**Work instructions**
Take the material below from its first line through the line containing "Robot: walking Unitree" and, please, write those lines again exactly.

**** Dataset excerpts

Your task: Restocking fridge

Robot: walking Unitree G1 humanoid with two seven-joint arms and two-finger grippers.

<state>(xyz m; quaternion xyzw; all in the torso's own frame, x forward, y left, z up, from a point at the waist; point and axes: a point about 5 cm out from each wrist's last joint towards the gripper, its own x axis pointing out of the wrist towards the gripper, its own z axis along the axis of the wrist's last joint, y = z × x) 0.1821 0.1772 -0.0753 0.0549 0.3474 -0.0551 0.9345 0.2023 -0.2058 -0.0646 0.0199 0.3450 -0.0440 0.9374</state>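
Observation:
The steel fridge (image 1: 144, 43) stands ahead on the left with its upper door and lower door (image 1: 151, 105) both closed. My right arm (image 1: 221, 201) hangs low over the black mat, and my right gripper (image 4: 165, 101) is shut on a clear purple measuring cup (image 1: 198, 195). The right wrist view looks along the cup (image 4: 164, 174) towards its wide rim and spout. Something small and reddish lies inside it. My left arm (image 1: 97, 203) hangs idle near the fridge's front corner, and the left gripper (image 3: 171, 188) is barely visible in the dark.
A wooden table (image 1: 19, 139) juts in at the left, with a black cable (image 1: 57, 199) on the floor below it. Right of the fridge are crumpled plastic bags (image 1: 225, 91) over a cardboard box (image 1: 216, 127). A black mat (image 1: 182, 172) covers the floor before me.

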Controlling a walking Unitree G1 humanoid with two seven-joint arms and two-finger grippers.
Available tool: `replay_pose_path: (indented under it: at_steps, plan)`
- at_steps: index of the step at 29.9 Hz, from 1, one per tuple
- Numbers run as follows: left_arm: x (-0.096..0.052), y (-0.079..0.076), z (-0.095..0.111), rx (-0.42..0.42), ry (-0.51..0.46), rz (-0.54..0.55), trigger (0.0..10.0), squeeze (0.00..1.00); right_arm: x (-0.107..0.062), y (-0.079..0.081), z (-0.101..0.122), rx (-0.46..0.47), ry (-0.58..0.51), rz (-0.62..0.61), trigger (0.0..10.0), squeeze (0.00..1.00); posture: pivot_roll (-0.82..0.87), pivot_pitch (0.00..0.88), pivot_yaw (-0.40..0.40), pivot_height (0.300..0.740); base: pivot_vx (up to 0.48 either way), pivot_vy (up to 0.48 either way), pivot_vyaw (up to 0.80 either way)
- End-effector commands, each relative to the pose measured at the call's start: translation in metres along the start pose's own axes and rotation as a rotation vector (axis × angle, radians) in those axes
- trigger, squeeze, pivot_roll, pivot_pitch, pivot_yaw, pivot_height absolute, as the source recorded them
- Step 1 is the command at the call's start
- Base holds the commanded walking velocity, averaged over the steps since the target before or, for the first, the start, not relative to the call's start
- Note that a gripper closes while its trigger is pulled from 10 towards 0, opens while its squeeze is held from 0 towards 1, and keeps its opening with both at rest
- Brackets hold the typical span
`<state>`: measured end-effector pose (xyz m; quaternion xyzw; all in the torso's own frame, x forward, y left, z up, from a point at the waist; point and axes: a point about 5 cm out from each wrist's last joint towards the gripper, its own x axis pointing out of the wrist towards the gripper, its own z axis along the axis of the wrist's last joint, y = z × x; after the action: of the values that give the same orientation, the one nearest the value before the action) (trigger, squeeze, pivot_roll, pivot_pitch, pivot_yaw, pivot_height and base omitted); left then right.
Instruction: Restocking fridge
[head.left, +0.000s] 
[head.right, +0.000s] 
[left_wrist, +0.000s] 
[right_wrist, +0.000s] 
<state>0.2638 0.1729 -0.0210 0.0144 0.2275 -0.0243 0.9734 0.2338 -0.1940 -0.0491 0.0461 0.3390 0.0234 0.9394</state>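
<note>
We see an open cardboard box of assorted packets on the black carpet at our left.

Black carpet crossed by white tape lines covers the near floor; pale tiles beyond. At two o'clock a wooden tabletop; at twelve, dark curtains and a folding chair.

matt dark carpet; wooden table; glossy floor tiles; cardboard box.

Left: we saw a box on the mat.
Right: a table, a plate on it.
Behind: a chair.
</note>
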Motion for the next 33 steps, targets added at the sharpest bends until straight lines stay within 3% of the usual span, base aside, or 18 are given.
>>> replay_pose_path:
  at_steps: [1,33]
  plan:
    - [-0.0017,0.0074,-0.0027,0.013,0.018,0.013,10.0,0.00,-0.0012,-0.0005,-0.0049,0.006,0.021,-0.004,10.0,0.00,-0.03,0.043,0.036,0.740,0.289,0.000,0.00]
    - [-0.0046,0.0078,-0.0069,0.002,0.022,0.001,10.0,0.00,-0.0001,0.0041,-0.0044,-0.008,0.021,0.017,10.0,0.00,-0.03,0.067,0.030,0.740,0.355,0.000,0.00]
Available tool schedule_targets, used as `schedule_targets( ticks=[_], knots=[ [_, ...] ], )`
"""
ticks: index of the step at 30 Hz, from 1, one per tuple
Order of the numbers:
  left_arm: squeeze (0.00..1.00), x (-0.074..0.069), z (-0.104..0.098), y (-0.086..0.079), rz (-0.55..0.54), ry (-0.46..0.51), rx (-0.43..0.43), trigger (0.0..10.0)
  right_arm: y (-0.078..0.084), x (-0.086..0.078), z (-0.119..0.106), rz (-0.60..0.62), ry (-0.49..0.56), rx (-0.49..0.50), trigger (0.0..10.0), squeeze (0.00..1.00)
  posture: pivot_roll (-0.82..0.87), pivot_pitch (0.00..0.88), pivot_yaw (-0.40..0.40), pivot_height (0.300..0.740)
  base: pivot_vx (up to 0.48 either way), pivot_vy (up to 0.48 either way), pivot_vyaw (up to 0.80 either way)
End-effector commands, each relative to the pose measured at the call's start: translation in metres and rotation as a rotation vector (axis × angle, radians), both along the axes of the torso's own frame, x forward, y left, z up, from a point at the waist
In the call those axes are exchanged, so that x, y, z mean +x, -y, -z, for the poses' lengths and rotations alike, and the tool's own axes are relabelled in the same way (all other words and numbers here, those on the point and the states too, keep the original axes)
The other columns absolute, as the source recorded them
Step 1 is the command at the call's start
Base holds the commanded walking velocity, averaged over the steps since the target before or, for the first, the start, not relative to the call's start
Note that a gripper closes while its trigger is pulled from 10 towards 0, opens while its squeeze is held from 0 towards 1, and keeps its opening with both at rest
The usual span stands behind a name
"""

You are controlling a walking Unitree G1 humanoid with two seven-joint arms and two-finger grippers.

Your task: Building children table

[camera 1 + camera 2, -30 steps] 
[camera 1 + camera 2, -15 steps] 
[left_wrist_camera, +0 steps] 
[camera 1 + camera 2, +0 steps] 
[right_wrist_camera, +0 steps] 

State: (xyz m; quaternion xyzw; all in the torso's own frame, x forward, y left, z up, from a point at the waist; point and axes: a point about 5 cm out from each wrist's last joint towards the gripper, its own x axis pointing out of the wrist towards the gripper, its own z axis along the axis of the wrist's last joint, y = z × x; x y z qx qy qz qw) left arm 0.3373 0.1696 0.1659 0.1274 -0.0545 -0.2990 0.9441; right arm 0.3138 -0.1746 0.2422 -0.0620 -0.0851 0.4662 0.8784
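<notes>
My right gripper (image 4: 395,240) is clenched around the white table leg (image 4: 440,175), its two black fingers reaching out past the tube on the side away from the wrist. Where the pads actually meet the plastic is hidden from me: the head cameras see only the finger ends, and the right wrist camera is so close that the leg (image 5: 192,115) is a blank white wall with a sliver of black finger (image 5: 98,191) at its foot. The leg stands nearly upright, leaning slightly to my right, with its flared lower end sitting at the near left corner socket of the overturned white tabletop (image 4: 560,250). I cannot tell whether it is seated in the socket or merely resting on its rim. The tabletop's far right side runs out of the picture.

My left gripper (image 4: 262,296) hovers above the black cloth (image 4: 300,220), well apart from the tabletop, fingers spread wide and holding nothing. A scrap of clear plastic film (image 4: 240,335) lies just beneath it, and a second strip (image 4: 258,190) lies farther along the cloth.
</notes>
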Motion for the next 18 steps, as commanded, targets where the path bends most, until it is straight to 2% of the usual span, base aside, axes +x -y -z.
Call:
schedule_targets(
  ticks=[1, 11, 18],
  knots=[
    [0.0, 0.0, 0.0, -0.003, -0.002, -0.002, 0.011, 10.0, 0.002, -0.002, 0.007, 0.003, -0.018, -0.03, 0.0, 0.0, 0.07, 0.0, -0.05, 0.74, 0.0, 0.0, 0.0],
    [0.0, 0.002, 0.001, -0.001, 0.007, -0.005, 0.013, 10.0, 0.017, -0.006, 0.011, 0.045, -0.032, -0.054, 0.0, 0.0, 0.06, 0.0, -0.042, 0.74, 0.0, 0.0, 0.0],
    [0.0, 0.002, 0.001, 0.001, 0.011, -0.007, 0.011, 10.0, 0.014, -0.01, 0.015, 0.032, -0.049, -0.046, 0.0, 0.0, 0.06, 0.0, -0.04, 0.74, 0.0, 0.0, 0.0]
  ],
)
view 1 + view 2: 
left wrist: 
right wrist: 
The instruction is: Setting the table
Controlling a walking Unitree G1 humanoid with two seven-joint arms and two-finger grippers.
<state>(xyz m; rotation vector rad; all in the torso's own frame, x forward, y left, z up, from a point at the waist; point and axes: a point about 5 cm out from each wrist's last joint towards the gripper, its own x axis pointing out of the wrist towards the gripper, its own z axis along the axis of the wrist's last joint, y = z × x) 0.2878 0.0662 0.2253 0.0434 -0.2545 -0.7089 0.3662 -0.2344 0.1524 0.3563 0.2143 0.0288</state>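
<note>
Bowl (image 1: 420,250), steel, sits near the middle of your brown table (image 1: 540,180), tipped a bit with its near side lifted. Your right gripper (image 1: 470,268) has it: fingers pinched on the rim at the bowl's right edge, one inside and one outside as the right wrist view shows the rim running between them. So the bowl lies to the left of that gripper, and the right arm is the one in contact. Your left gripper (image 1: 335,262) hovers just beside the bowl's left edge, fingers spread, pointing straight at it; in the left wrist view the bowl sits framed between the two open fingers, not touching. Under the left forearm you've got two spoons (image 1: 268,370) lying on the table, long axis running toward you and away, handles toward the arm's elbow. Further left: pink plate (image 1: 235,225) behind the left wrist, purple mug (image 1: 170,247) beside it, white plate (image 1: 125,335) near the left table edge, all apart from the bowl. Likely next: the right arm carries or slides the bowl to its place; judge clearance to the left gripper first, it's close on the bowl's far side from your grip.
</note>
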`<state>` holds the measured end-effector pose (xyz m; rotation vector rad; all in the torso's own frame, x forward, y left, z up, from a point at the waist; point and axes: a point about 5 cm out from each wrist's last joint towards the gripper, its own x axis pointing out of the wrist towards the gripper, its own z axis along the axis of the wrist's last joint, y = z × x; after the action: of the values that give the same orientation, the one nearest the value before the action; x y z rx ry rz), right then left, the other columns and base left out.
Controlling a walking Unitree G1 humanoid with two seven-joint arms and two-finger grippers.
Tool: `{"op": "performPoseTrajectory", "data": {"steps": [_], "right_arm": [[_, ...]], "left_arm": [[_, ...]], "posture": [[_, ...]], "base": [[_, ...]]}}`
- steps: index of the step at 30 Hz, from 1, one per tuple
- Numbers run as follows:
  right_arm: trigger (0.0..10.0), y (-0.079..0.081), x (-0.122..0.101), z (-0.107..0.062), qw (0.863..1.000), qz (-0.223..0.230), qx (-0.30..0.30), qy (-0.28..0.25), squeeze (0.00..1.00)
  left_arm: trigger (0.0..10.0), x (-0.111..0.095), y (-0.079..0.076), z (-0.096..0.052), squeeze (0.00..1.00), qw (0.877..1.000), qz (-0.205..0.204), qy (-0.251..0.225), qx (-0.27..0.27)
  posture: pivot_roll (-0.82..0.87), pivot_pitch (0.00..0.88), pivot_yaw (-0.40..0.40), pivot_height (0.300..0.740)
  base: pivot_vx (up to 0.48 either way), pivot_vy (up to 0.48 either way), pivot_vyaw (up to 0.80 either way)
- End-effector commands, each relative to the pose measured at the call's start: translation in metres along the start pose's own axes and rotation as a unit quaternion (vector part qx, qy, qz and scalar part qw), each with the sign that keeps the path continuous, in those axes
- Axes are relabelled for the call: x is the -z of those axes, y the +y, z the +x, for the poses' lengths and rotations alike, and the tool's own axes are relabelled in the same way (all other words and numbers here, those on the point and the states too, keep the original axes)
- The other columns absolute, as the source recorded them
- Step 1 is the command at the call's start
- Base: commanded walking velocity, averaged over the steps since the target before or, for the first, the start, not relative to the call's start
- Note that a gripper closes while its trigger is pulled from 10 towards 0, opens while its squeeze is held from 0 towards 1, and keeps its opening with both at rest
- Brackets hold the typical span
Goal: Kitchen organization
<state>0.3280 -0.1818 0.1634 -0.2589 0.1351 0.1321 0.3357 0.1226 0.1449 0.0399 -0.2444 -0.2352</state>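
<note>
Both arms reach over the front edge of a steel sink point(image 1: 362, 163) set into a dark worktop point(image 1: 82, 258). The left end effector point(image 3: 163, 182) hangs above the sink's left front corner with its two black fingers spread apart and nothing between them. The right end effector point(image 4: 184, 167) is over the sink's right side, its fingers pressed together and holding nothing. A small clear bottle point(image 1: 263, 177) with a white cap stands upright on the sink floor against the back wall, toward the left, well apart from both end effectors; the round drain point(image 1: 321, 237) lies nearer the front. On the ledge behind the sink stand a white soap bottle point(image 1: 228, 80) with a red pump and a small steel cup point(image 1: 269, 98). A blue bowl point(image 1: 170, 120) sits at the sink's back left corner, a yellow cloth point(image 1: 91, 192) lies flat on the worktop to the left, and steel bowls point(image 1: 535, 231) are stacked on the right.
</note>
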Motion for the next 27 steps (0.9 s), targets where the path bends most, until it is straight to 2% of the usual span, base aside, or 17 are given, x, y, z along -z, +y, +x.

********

**Answer to this problem**
Your task: Restocking fridge

Robot: walking Unitree G1 humanoid with two seven-joint arms and two-finger grippers.

Nothing else is required to complete this exercise.